You can speak with me or message – that is perfectly okay. I promise to be honest if it’s not a great day to do so, but I am a person who repairs through conversation. The ultimate decision to make this public is this: I want to be a testimony to God’s grace in an impossible time. I want to be a resource for anyone who worries about this or has gone through this. I felt God was going to use something full of pain, to grow beauty from beneath it. I personally wouldn’t be at the level I am without the bravery of those who opened their stories up to me. As a woman, having other women to talk to who survived this (& more), has been more vitally transformative than I can describe.

I want to be brave. I want to follow where I feel the Spirit is asking me to go. I want to give myself the opportunity to heal. For me, how I’m built, with the soul He gave me – I do it through the sharing of myself. The writing it through. The vulnerable conversations and the realness of pain. If I close up, I die a little inside. That is how I’m fashioned and so I choose to give myself the best chance to repair day by day. To give glory to the One who keeps me breathing. To listen to those who need it.
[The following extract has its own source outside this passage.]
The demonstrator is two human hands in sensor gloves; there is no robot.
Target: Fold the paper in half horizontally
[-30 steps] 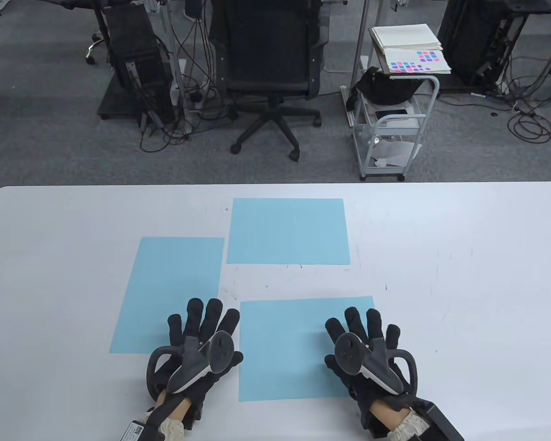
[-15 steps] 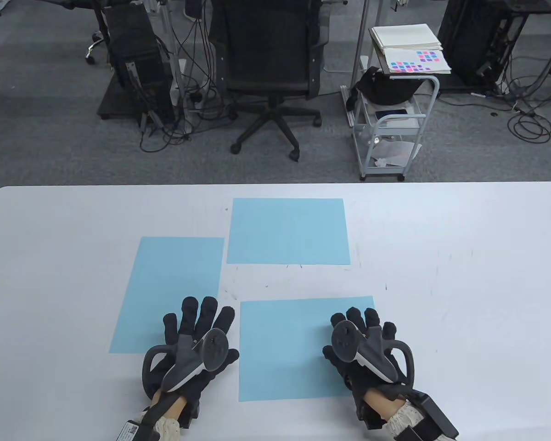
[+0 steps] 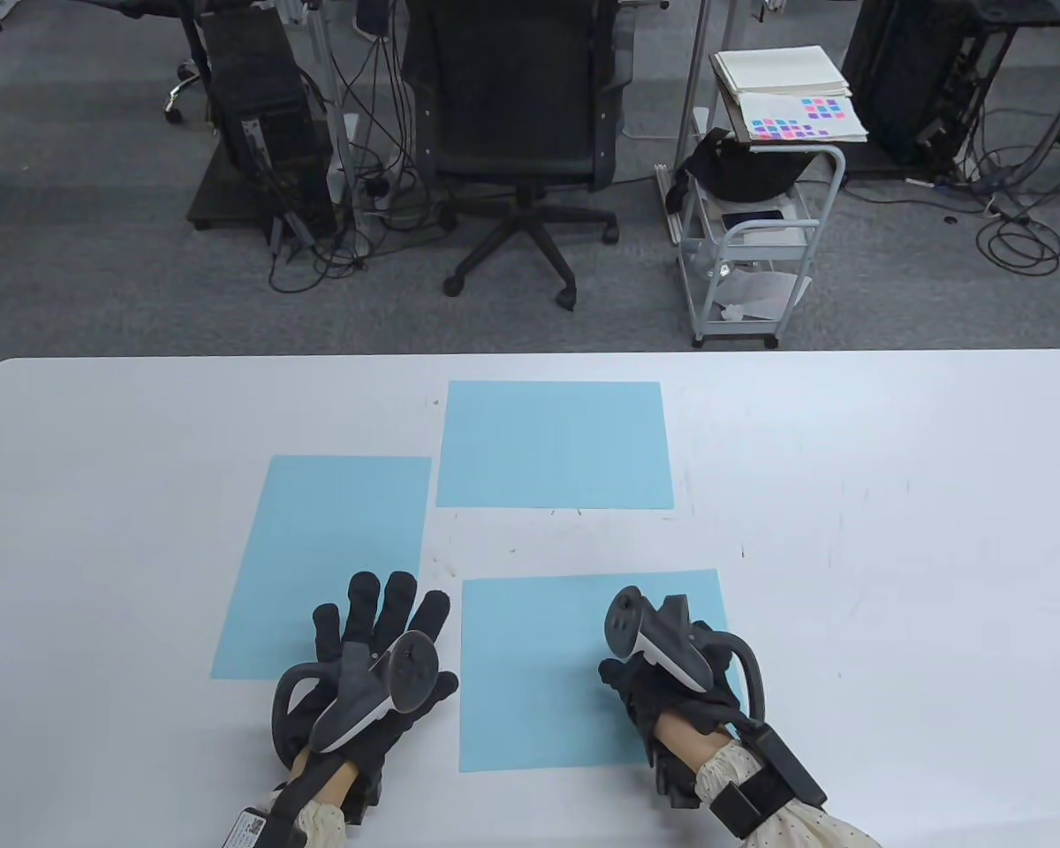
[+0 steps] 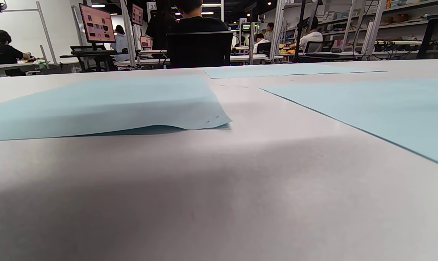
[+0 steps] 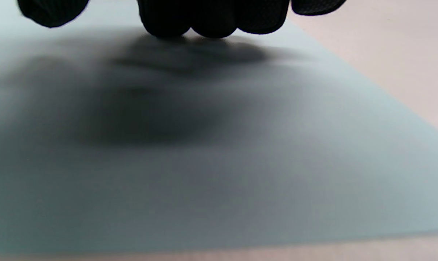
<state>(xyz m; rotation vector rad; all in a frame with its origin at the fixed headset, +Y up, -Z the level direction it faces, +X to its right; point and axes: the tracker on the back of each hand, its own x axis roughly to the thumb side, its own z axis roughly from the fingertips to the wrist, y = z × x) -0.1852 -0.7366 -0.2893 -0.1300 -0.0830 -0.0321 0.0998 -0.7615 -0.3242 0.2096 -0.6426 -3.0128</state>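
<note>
Three light blue paper sheets lie flat on the white table [image 3: 892, 530]. The near sheet [image 3: 530, 671] is in front of me, a second sheet [image 3: 327, 548] lies to its left, and a third [image 3: 555, 444] lies further back. My left hand [image 3: 380, 618] rests flat with fingers spread over the left sheet's near right corner. That corner [image 4: 204, 121] curls up slightly. My right hand [image 3: 658, 658] hovers over the near sheet's right part, wrist raised. Its fingers [image 5: 211, 18] hang just above the paper [image 5: 240, 163], holding nothing.
Beyond the table's far edge stand a black office chair [image 3: 517, 132] and a grey cart [image 3: 760, 238] stacked with papers. Cables lie on the carpet. The left wrist view shows people seated at desks [image 4: 197, 32] far behind.
My right hand has lifted off the near sheet and shifted left, its fingers now tucked under the tracker. My left hand slid slightly back, then stayed flat.
</note>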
To lean on those who are there for me.

I have prayed so much for this choice – for how He will use our story. I have been more sick the tighter I wrap around myself. I needed to breathe free. And I’m asking Him to use this for His glory and my liberation.

I know this is an extremely heavy topic. I do not say this lightly: thank you for reading this long, windy, not particularly poetic or coherent story. It’s not perfectly edited, but it’s honest.
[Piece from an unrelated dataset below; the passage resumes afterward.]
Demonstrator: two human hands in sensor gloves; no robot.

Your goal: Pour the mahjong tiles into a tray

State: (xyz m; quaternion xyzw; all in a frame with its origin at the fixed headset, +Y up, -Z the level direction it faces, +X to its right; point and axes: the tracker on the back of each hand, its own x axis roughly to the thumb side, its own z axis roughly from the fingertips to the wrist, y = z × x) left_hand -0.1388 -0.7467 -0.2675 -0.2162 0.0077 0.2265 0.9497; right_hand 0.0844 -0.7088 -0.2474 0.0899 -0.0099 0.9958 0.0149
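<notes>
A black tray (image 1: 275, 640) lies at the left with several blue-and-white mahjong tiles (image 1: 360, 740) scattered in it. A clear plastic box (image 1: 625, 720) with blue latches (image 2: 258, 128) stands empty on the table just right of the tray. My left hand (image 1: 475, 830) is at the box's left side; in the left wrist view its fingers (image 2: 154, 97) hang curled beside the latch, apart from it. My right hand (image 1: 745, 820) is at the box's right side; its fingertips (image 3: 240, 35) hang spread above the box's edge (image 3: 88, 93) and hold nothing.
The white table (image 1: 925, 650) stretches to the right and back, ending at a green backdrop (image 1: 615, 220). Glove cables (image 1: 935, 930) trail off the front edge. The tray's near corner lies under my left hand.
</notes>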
Thank you for prayers, for compassion. Thank you for hearing the importance of our disclaimer. Thank you for being a person who cares for us. We stand taller because of our community of family and friends.

And to my love whom I lost…..I wrote you stories in the journal I bought for you. I’m sorry I stopped. I miss you more than I understood possible. I will remember you forever. Even if you medically never formed, I believe you were part of me in a very real way that no one can argue against. I have shame and anger and confusion and emotions that don’t yet have names in a language that one can utter. I love you so so so much. One way or another, we will have a family and you will never be separate in my mind. We have a blanket that was only made for you. We have an animal that is yours. I will share it with our future ones and I will not be ashamed of you or try to wish you away. I do not regret the start of this story – I only regret the way it ended.